|Year : 2020 | Volume
| Issue : 3 | Page : 215-217
A rare vasculitis with a dramatic presentation: Acute hemorrhagic edema of infancy
Vineet Relhan1, Jaspriya Sandhu1, Vijay Kumar Garg1, Nita Khurana2
1 Department of Dermatology, Venereology and Leprosy, Maulana Azad Medical College, New Delhi, India
2 Department of Pathology, Maulana Azad Medical College, New Delhi, India
|Date of Submission||24-Jul-2018|
|Date of Decision||16-Sep-2018|
|Date of Acceptance||18-Mar-2020|
|Date of Web Publication||30-Jun-2020|
Dr. Jaspriya Sandhu
Department of Dermatology, Venereology & Leprosy Dayanand Medical College Ludhiana, Punjab 141 001
Source of Support: None, Conflict of Interest: None
Acute hemorrhagic edema of infancy is a disease marked by its dramatic presentation of purpuric plaques in a cockade or targetoid pattern. A 1-year-old boy was brought by his mother to our outpatient department with large purpuric plaques in annular and cockade pattern over the cheeks and bilateral lower limbs. Both the pinna showed purpura in a peculiar reticulate pattern, with vesiculation seen at the margin of the lesions along with mild edema. The skin biopsy showed cutaneous small-vessel vasculitis; direct immunofluorescence showed fibrinogen deposits around the small cutaneous vessels. The unusual features of our case were the reticulate pattern of purpura seen over the ears.
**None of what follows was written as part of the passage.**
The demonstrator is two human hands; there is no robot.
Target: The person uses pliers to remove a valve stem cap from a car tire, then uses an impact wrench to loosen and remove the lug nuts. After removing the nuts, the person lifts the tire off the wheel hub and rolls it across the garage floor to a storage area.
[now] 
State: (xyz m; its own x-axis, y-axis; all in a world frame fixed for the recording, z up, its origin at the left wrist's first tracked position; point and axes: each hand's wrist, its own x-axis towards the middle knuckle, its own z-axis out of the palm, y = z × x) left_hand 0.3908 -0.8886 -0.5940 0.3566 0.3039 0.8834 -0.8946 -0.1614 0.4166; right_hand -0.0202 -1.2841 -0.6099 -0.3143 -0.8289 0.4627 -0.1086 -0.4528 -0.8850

Keywords: Acute hemorrhagic edema of infancy, rare cutaneous vasculitis, reticulate purpura
|How to cite this article:|
Relhan V, Sandhu J, Garg VK, Khurana N. A rare vasculitis with a dramatic presentation: Acute hemorrhagic edema of infancy. Indian J Paediatr Dermatol 2020;21:215-7
|How to cite this URL:|
Relhan V, Sandhu J, Garg VK, Khurana N. A rare vasculitis with a dramatic presentation: Acute hemorrhagic edema of infancy. Indian J Paediatr Dermatol [serial online] 2020 [cited 2021 Jun 23];21:215-7. Available from: https://www.ijpd.in/text.asp?2020/21/3/215/288505
| Introduction|| |
Vasculitides is a fascinating and esoteric field in medicine with a myriad of clinical features, though sometimes obvious clinically, at times may evade diagnosis. Among children, small vasculitis triggered by drugs, infections, or vaccination is fairly common. One such rare cutaneous-only vasculitis is acute hemorrhagic edema of infancy (AHOI). A disease marked by its dramatic presentation of purpuric plaques in a cockade or targetoid pattern. However, there is a striking dichotomy between the alarming clinical picture and an otherwise healthy child.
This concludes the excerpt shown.